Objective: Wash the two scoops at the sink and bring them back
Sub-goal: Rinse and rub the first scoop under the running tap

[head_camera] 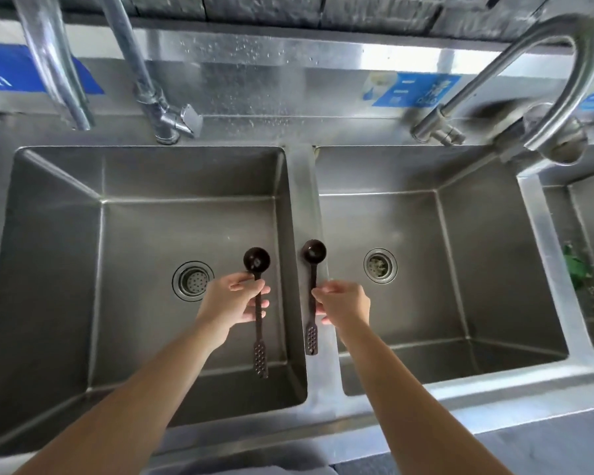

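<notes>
My left hand (pixel 232 298): the fingers are closed around the handle of the left scoop (pixel 257 303), near its bowl.
My right hand (pixel 345 303): the fingers pinch the handle of the right scoop (pixel 312 289) about at its middle.
Left scoop: dark brown, looks like plastic; round deep bowl pointing away from me, long thin handle, flat wider end with many small holes. It hangs over the left basin (pixel 66 269).
Right scoop: same shape and colour. It is held over the divider (pixel 304 186) between the two basins, bowl also away from me.
Sink: stainless steel, dull grey with soft reflections; two deep rectangular basins with sharp folded corners. Each has a round metal drain, the left drain (pixel 192 281) and the right drain (pixel 380 265).
Right basin (pixel 477 269): nothing lies in it that I can see.
Third basin (pixel 590 269): at the far right edge, something green inside; I cannot tell what.
Taps: bent metal pipes; the left tap (pixel 54 60), the middle tap (pixel 144 77) and the curved right tap (pixel 542 84).
Back wall of sink: shiny steel with water drops and blue stickers (pixel 414 89), text too blurred to read.
</notes>
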A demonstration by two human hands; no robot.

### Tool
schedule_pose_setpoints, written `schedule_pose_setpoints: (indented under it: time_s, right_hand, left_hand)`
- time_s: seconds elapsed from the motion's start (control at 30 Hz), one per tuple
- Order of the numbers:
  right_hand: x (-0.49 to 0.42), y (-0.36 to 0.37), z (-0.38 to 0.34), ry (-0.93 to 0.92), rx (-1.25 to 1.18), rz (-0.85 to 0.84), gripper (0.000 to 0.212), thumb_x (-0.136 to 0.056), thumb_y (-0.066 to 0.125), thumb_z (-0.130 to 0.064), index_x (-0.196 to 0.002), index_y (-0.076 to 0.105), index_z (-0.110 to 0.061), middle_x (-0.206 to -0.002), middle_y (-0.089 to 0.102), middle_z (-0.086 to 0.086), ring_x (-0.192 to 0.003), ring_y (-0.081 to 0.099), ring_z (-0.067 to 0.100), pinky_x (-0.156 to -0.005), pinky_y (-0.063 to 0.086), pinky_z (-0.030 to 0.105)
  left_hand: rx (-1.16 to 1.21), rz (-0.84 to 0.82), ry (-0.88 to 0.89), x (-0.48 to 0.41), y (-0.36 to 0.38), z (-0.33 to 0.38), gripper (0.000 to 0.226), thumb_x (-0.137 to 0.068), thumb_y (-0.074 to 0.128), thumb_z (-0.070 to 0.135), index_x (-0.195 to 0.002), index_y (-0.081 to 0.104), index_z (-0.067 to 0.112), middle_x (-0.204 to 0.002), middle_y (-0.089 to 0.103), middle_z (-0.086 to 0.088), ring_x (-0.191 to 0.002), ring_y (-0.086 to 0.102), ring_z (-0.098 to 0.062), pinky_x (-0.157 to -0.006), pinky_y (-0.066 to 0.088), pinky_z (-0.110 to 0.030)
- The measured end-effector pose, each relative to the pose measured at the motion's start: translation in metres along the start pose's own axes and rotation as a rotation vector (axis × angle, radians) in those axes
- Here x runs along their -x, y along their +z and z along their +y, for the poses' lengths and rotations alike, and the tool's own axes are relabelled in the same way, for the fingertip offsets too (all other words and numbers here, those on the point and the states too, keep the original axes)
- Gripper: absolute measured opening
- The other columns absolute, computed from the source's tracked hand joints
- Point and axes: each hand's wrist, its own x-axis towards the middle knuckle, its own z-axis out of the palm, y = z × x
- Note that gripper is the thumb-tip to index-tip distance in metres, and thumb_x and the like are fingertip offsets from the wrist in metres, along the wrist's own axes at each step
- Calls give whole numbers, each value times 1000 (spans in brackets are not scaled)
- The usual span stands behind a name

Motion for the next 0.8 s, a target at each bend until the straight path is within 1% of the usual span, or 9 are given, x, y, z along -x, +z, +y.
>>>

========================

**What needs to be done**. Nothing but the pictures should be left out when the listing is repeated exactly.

**The completed task**.
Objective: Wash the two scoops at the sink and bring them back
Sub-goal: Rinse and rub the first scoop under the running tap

[head_camera] 

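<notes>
My left hand (pixel 232 298): the fingers are closed around the handle of the left scoop (pixel 257 303), near its bowl.
My right hand (pixel 345 303): the fingers pinch the handle of the right scoop (pixel 312 289) about at its middle.
Left scoop: dark brown, looks like plastic; round deep bowl pointing away from me, long thin handle, flat wider end with many small holes. It hangs over the left basin (pixel 66 269).
Right scoop: same shape and colour. It is held over the divider (pixel 304 186) between the two basins, bowl also away from me.
Sink: stainless steel, dull grey with soft reflections; two deep rectangular basins with sharp folded corners. Each has a round metal drain, the left drain (pixel 192 281) and the right drain (pixel 380 265).
Right basin (pixel 477 269): nothing lies in it that I can see.
Third basin (pixel 590 269): at the far right edge, something green inside; I cannot tell what.
Taps: bent metal pipes; the left tap (pixel 54 60), the middle tap (pixel 144 77) and the curved right tap (pixel 542 84).
Back wall of sink: shiny steel with water drops and blue stickers (pixel 414 89), text too blurred to read.
</notes>
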A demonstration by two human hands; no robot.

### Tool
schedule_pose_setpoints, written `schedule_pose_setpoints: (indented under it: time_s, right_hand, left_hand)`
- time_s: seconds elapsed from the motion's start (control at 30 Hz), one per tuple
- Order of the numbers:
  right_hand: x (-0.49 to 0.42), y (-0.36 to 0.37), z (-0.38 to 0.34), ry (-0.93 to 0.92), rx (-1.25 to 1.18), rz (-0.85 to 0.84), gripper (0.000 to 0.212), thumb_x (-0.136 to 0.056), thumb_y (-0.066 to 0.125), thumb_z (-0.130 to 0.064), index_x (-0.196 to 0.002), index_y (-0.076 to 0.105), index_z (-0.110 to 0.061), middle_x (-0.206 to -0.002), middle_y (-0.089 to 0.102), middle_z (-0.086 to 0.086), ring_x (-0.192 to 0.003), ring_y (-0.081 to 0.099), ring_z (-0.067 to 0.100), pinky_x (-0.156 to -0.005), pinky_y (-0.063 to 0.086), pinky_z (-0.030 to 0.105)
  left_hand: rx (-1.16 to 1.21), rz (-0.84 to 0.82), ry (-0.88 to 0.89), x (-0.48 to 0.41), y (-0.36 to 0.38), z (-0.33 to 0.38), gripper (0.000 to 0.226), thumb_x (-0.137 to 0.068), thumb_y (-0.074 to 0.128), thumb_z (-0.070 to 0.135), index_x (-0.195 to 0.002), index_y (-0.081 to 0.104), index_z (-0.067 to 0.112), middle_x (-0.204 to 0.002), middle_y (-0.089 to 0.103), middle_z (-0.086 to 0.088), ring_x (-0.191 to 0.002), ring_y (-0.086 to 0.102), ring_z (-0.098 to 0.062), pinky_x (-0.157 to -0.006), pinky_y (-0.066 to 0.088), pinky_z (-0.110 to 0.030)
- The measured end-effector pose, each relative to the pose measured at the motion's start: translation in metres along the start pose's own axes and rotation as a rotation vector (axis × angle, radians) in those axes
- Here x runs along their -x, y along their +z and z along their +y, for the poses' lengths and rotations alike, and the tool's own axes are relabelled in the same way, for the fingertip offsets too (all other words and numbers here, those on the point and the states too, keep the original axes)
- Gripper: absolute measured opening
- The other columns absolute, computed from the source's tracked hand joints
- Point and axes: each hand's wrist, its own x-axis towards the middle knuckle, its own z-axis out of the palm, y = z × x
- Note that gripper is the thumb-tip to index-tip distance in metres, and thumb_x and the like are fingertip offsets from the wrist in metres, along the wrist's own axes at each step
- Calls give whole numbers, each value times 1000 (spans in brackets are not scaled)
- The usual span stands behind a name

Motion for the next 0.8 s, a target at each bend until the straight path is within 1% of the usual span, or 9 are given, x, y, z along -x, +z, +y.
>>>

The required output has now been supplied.